Generalized Denoising Diffusion Compression

Updated 24 November 2025

gDDCM is a unified framework for image compression and tokenization using diffusion-based generative models and fixed Gaussian codebooks.
It replaces continuous noise injection with quantization from a pre-sampled Gaussian codebook, enabling lossless bit-stream representation and efficient discrete tokenization.
The model supports tasks like restoration and super-resolution, achieving state-of-the-art perceptual metrics on benchmarks such as CIFAR-10 and LSUN Bedroom.

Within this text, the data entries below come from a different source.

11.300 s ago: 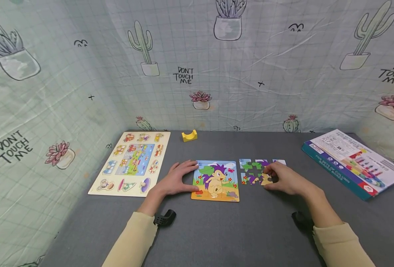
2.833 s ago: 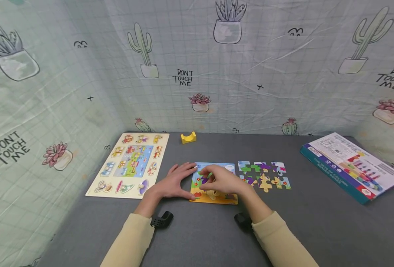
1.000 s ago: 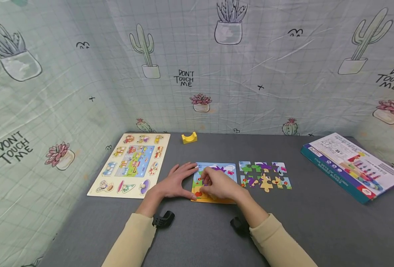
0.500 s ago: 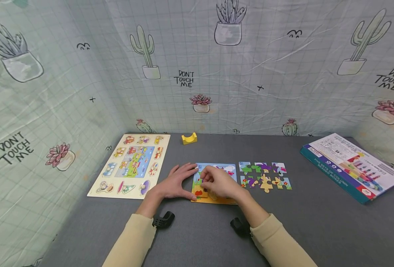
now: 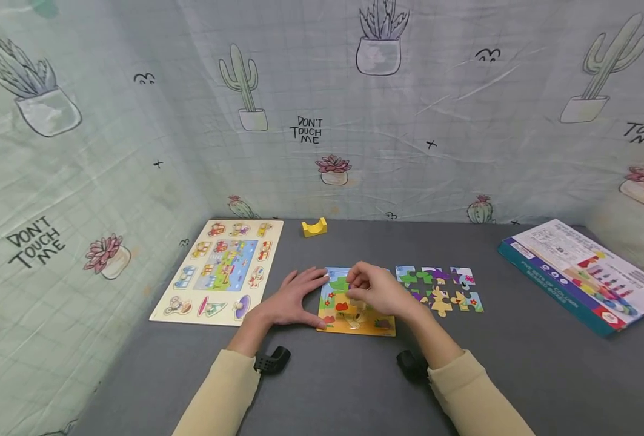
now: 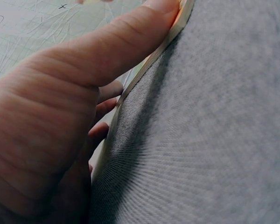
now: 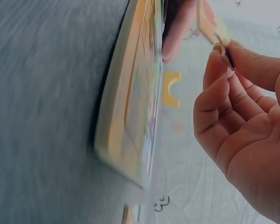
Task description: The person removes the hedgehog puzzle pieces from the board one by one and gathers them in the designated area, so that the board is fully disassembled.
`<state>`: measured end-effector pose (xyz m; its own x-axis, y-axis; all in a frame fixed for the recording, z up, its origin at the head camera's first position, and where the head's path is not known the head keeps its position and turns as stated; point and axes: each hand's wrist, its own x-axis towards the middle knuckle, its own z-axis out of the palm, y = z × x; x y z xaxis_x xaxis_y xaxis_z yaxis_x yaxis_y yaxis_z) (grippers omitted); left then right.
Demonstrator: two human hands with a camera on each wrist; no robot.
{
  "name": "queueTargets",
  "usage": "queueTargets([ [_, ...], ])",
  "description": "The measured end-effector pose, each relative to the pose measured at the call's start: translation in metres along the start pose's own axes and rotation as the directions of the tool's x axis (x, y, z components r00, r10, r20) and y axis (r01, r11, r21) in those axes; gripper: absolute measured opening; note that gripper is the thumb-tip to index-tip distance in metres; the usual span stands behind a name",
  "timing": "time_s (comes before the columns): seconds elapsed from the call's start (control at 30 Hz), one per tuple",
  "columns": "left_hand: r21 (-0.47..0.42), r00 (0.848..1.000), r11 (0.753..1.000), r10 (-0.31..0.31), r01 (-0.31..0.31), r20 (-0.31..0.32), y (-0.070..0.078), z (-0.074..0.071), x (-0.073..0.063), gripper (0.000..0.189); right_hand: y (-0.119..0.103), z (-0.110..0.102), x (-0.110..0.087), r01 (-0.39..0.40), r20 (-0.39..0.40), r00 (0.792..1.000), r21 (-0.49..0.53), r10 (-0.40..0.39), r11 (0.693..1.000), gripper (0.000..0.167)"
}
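The square hedgehog jigsaw board (image 5: 381, 327) lies on the grey table. My left hand (image 5: 291, 301) rests along its left side, fingers spread toward the top corner and thumb (image 6: 130, 42) at the bottom corner. My right hand (image 5: 384, 295) is over the board and pinches an orange jigsaw piece (image 5: 346, 304) with a red patch between thumb and fingertips. In the right wrist view this piece (image 7: 206, 21) is held up clear of the board, partly cut off at the frame's top. Several loose jigsaw pieces (image 5: 440, 301) lie in two rows just right of the board.
At the left lies a larger cream wooden puzzle board (image 5: 160, 310) with vehicle pictures. A small yellow arch block (image 5: 314, 228) stands near the back edge. On the right is a flat teal-sided box (image 5: 589, 272). Printed cloth walls (image 5: 278, 169) enclose the table.
My right hand went from the loose pieces to the board's lower left, and in the last half second rose up and rightward with the orange piece. My left hand stays at the board.
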<state>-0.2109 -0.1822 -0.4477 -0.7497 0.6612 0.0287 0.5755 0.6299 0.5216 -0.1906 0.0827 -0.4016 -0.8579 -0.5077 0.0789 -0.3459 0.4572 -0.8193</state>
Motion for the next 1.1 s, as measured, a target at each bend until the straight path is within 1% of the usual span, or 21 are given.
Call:
queueTargets([
  [0.23,0.011,1.0,1.0,-0.004,0.004,0.003,0.0,0.002,0.003,0.1,0.007,-0.016,-0.014,-0.012,-0.004,1.0,-0.027,0.012,1.0,0.013],
  [0.3,0.009,1.0,1.0,-0.001,0.001,0.006,0.0,0.002,0.003,0.1,0.01,-0.02,-0.019,-0.024,-0.006,1.0,-0.042,0.024,0.999,0.012],
  [0.5,0.014,1.0,1.0,0.002,-0.002,0.005,-0.002,0.003,0.002,0.101,0.018,-0.033,-0.033,-0.024,-0.005,1.0,-0.075,0.024,0.997,0.013],
  [0.67,0.019,1.0,1.0,-0.008,0.008,0.004,-0.003,0.003,0.003,0.101,0.025,-0.043,-0.045,-0.016,0.001,1.0,-0.059,0.016,0.998,0.012],
  [0.8,0.016,1.0,1.0,-0.005,0.005,0.006,-0.002,0.003,0.003,0.101,0.028,-0.05,-0.056,-0.028,0.003,1.0,-0.038,0.028,0.999,0.013],
  [0.97,0.011,1.0,1.0,-0.001,0.001,0.005,-0.002,0.003,0.003,0.101,0.035,-0.058,-0.067,-0.037,-0.003,0.999,-0.051,0.037,0.998,0.014],
  [1.1,0.011,1.0,1.0,-0.003,0.003,0.006,-0.001,0.003,0.002,0.1,0.042,-0.065,-0.074,-0.048,0.012,0.999,-0.062,0.049,0.997,0.015],
])
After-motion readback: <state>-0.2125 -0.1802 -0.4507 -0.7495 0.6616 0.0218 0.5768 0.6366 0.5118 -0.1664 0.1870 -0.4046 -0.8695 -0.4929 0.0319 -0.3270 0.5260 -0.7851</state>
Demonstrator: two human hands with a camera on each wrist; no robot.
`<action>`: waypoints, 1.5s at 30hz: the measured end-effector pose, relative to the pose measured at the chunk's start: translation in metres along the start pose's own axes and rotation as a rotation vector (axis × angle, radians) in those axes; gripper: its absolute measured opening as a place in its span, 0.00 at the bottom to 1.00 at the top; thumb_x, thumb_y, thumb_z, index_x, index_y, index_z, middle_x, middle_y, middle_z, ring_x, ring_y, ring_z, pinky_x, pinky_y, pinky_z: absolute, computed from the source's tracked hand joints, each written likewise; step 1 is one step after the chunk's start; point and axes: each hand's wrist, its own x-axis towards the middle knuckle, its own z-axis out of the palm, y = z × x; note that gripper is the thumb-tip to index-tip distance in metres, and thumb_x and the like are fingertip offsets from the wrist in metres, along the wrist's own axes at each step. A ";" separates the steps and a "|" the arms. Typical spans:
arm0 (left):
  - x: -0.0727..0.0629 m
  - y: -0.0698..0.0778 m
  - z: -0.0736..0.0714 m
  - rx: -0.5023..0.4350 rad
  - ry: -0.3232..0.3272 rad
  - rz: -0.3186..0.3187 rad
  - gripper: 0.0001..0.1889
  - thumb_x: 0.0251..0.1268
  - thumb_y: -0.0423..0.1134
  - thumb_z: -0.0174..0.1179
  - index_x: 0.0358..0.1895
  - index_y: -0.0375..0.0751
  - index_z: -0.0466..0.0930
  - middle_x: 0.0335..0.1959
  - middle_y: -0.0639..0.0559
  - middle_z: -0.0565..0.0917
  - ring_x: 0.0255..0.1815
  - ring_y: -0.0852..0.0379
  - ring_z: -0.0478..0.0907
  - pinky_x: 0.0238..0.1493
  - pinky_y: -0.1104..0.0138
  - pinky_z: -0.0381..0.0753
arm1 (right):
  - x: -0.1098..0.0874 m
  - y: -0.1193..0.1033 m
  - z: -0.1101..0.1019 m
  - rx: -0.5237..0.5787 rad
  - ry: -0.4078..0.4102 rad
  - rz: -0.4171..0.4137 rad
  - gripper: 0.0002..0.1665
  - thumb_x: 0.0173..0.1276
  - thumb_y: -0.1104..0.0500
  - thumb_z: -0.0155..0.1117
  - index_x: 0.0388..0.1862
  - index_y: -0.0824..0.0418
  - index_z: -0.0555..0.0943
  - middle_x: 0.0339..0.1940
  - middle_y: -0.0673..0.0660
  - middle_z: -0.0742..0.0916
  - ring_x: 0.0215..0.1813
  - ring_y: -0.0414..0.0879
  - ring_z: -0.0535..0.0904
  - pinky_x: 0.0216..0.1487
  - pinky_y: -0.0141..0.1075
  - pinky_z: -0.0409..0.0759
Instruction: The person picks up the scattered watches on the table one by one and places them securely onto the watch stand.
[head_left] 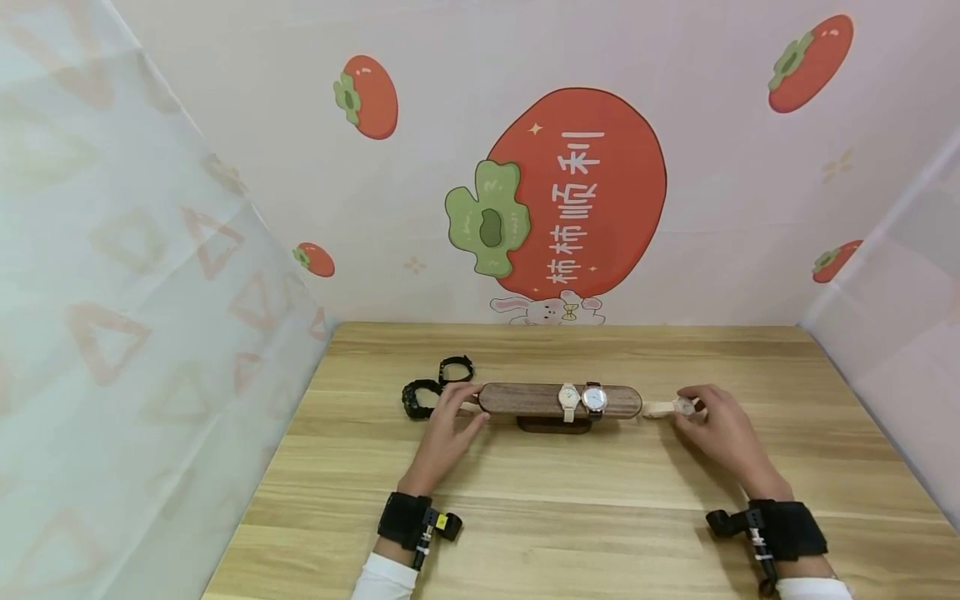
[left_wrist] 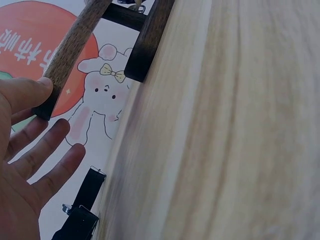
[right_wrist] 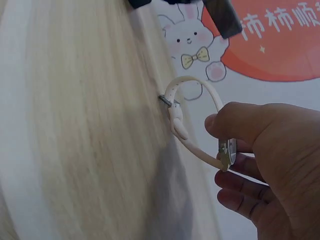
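A dark wooden watch stand (head_left: 525, 400) with a rounded bar stands on the table. My left hand (head_left: 450, 429) is at its left end, thumb and index finger pinching the bar's tip in the left wrist view, other fingers spread. Near the right end, my right hand (head_left: 723, 429) pinches a cream-strapped watch (right_wrist: 177, 125) by its case between thumb and fingers. Its strap is buckled into a loop that hangs toward the stand. Side by side on the bar's right half sit a white-strapped watch (head_left: 569, 397) and a dark-strapped watch (head_left: 594, 399) with a pale dial.
Left of the stand lie a chunky black watch (head_left: 411, 402) and a slimmer black watch (head_left: 457, 360) behind it. A pale strip shows partly behind my left fingers. The wooden table (head_left: 570, 517) meets a printed backdrop (head_left: 420, 208) at the back, with side panels left and right.
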 end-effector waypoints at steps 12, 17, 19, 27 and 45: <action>-0.001 -0.002 0.002 -0.028 -0.002 -0.023 0.26 0.74 0.34 0.68 0.73 0.41 0.76 0.69 0.40 0.74 0.65 0.43 0.80 0.59 0.57 0.90 | -0.009 -0.033 0.003 0.005 0.027 -0.063 0.21 0.62 0.63 0.79 0.53 0.66 0.85 0.45 0.61 0.88 0.38 0.47 0.79 0.35 0.33 0.79; -0.001 -0.002 0.004 -0.007 0.006 -0.027 0.26 0.74 0.35 0.68 0.73 0.41 0.76 0.69 0.41 0.75 0.64 0.44 0.81 0.60 0.56 0.89 | -0.013 -0.044 0.004 0.007 0.027 -0.108 0.22 0.60 0.63 0.81 0.52 0.65 0.85 0.42 0.57 0.87 0.36 0.43 0.77 0.32 0.30 0.78; -0.001 -0.002 0.005 0.013 0.011 -0.023 0.26 0.74 0.35 0.68 0.73 0.42 0.76 0.69 0.42 0.75 0.66 0.44 0.79 0.62 0.56 0.88 | -0.015 -0.049 0.004 0.004 0.024 -0.122 0.22 0.60 0.63 0.82 0.52 0.65 0.85 0.41 0.56 0.87 0.35 0.42 0.76 0.32 0.30 0.77; -0.001 0.003 0.006 0.112 0.054 0.029 0.25 0.73 0.37 0.70 0.71 0.43 0.79 0.68 0.44 0.76 0.70 0.44 0.74 0.72 0.50 0.81 | -0.018 -0.069 0.008 0.014 0.046 -0.191 0.23 0.56 0.63 0.85 0.49 0.63 0.86 0.40 0.52 0.86 0.34 0.41 0.76 0.31 0.28 0.77; 0.012 0.033 0.024 0.064 0.074 0.245 0.18 0.71 0.31 0.70 0.62 0.38 0.84 0.61 0.47 0.82 0.66 0.49 0.79 0.73 0.59 0.80 | -0.006 -0.108 0.020 0.049 0.041 -0.307 0.21 0.58 0.60 0.85 0.48 0.59 0.86 0.40 0.49 0.86 0.38 0.42 0.79 0.32 0.30 0.79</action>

The Generalized Denoising Diffusion Compression Model (gDDCM) is a unified framework for image compression and tokenization grounded in diffusion generative models. It extends the Denoising Diffusion Codebook Model (DDCM), originally designed for discrete-time denoising diffusion probabilistic models (DDPM), to encompass a broad family of diffusion model variants, including score-based generative models, consistency models, and rectified flow. The core innovation is replacing the continuous stochastic noise injection at each reverse diffusion step with quantization over a fixed, small Gaussian codebook, enabling lossless bit-stream representation and a discrete token sequence per image. This mechanism operates at inference time without retraining the underlying generative model and supports both unconditional compression and conditional image generation tasks such as restoration and super-resolution, with state-of-the-art perceptual metrics across datasets (Ohayon et al., 3 Feb 2025, Kong, 17 Nov 2025).

1. Theoretical Foundation and Model Architecture

gDDCM is built upon diffusion-based generative models where the marginal at step $t$ can be expressed as $x_t = s(t) x_0 + \sigma(t) \epsilon$ , with $\epsilon \sim \mathcal{N}(0, I)$ and $s(t), \sigma(t)$ denoting the known scalar schedules specific to the chosen diffusion paradigm (Kong, 17 Nov 2025). The forward process remains standard (e.g., for DDPM: $x_t = \sqrt{1-\beta_t} x_{t-1} + \sqrt{\beta_t} \epsilon_t$ ).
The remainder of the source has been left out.